:: AIM OF THE EXERCISE ::
Report how many lines in the records carry the string "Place", and give no further text.

[[ PROVIDED RECORDS open ]]

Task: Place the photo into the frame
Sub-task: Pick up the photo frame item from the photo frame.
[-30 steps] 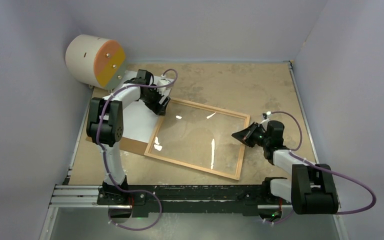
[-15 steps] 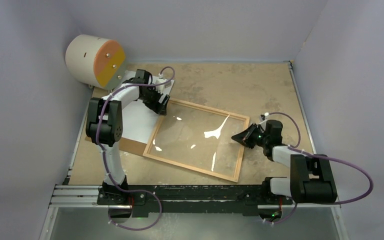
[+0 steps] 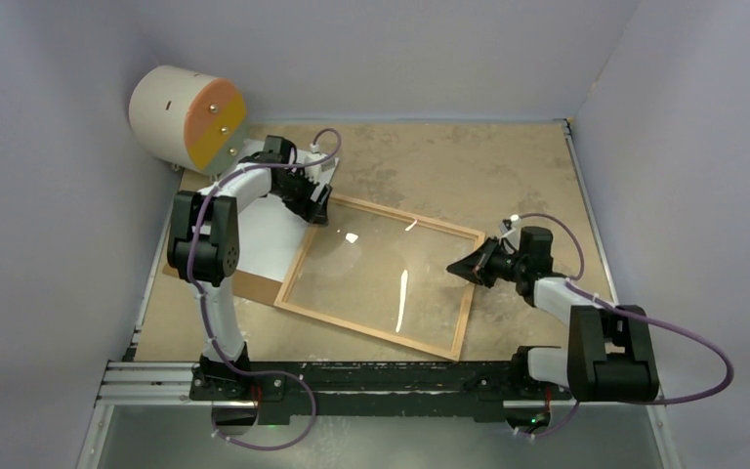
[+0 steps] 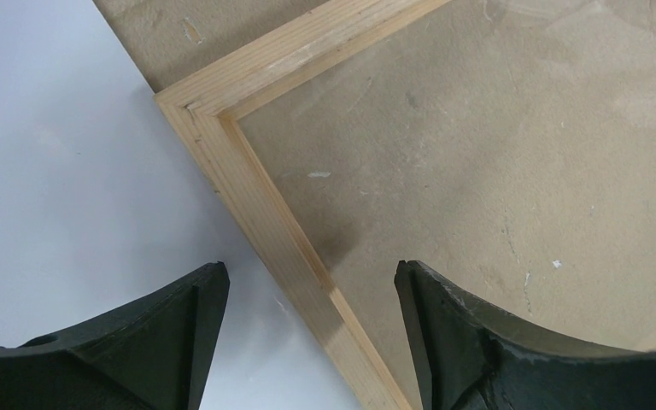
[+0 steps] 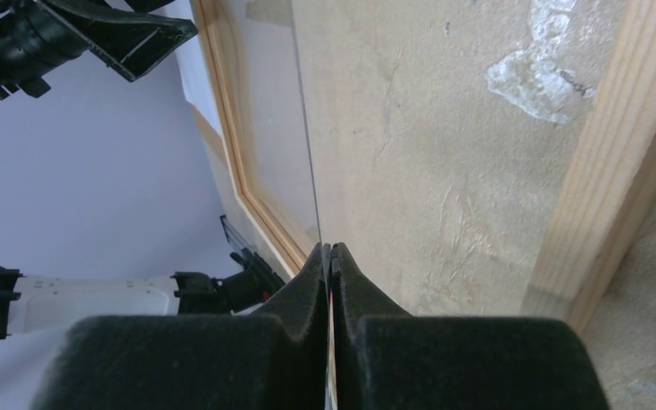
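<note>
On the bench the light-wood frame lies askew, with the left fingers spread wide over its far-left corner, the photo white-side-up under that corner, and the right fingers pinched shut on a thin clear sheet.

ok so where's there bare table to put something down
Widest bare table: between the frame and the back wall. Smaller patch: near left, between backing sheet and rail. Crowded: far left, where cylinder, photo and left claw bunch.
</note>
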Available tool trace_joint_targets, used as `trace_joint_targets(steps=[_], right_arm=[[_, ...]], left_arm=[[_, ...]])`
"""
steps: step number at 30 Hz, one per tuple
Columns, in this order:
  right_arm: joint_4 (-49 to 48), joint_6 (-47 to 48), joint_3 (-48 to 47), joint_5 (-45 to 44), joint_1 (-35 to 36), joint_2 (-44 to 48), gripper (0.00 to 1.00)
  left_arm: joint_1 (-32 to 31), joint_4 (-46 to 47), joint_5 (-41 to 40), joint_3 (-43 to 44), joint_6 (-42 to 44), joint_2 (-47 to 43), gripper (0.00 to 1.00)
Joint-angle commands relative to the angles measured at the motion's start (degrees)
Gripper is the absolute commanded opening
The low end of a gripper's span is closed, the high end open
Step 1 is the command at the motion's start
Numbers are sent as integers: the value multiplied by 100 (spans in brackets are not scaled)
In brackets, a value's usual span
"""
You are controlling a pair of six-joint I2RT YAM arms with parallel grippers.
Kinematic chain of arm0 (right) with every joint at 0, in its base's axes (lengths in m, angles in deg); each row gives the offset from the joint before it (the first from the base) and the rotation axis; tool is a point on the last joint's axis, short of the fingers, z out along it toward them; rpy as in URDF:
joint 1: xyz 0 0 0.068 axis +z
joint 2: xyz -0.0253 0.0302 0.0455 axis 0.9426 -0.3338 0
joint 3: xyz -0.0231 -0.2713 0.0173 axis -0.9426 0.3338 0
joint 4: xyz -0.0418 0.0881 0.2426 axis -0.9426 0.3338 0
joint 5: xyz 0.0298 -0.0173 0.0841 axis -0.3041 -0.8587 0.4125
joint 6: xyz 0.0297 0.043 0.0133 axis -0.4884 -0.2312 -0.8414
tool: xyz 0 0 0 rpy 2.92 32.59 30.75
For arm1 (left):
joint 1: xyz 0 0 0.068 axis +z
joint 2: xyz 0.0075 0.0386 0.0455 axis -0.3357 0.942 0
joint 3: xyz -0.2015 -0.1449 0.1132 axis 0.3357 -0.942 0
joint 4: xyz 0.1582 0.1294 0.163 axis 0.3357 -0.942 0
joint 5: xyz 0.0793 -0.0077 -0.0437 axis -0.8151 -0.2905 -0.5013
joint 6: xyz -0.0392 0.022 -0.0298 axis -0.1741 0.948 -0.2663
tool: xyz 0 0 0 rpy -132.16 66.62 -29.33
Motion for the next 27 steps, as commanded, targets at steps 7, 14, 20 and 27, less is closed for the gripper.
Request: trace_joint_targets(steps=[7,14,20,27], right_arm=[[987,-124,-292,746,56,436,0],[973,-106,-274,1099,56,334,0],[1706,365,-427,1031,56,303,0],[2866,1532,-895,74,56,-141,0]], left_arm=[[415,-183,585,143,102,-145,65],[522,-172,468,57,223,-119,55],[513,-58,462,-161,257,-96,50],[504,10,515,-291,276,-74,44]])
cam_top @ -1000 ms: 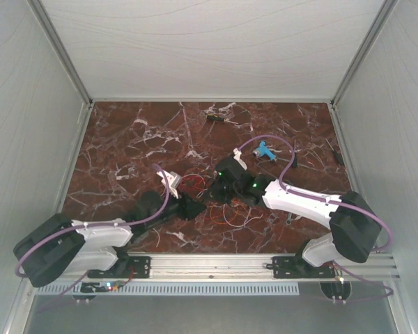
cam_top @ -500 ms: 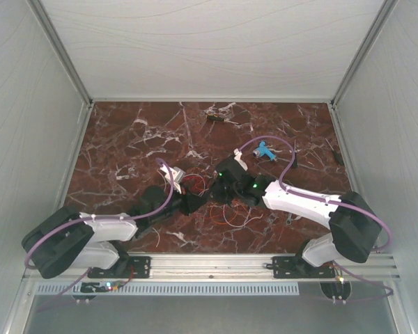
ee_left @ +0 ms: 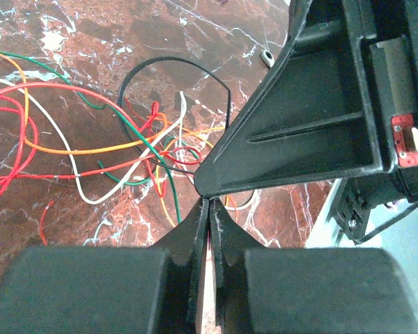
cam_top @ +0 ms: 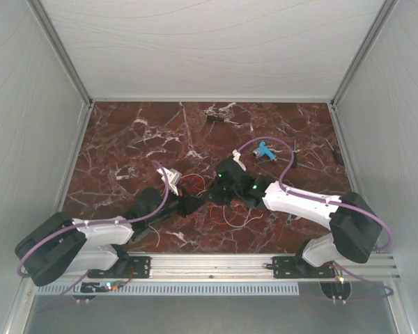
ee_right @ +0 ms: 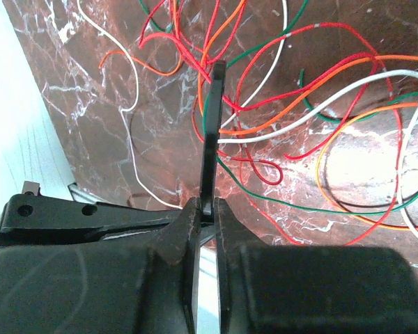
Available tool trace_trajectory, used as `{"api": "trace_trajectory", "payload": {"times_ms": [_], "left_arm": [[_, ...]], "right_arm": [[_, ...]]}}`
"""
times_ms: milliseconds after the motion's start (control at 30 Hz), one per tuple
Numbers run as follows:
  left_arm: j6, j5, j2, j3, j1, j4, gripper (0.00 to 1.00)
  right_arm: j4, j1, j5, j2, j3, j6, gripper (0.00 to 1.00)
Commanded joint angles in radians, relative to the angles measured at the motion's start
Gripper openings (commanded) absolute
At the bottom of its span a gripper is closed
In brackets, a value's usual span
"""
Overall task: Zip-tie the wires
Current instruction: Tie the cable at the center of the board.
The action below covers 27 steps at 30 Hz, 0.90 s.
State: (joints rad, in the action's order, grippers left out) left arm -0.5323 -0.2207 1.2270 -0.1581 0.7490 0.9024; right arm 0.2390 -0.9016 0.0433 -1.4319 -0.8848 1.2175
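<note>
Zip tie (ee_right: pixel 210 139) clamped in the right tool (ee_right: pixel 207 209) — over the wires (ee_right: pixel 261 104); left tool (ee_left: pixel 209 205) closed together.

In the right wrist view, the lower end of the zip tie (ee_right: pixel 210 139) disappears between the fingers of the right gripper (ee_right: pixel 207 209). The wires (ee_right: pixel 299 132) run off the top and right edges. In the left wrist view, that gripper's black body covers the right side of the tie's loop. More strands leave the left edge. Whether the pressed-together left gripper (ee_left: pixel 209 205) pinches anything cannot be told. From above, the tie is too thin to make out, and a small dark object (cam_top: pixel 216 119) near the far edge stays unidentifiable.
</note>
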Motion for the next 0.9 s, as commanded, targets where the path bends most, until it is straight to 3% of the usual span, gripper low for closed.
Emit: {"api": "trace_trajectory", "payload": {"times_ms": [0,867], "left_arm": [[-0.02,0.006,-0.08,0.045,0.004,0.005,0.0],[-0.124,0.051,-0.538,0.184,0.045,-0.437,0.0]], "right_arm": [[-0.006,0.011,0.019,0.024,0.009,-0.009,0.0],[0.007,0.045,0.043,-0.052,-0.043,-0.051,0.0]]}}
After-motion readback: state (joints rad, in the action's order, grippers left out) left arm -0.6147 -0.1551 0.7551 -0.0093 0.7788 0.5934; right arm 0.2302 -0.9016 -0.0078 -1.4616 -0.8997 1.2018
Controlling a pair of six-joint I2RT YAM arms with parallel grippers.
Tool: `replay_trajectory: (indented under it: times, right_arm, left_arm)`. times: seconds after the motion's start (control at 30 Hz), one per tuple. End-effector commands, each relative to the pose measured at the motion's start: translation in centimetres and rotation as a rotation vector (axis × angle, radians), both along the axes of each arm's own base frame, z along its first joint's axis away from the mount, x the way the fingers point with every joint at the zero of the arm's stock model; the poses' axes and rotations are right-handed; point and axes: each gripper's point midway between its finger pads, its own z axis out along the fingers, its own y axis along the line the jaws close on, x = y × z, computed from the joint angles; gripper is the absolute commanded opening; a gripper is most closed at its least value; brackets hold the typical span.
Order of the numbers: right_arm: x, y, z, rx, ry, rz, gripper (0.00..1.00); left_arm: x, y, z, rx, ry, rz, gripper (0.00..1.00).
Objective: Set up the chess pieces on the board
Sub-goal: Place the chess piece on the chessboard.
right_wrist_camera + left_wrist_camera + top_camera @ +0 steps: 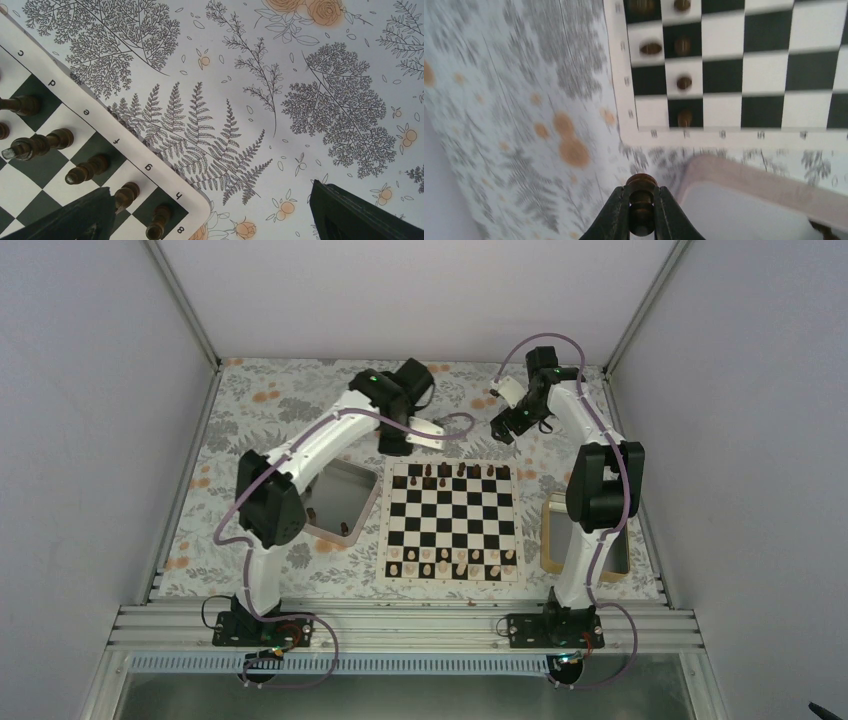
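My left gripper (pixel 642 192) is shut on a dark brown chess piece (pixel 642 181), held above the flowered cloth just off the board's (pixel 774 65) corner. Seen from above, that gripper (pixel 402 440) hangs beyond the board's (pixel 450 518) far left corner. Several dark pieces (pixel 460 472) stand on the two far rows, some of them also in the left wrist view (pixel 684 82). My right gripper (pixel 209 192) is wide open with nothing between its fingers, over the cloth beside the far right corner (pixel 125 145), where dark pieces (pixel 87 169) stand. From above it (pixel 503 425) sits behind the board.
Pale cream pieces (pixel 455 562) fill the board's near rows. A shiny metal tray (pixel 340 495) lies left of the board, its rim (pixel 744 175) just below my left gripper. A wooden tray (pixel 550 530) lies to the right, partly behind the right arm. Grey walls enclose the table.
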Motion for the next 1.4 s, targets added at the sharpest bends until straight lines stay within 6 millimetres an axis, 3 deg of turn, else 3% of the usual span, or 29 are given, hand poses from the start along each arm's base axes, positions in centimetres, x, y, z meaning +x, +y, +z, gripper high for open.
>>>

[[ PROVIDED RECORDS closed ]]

:: SOLUTION TO THIS PROBLEM ::
2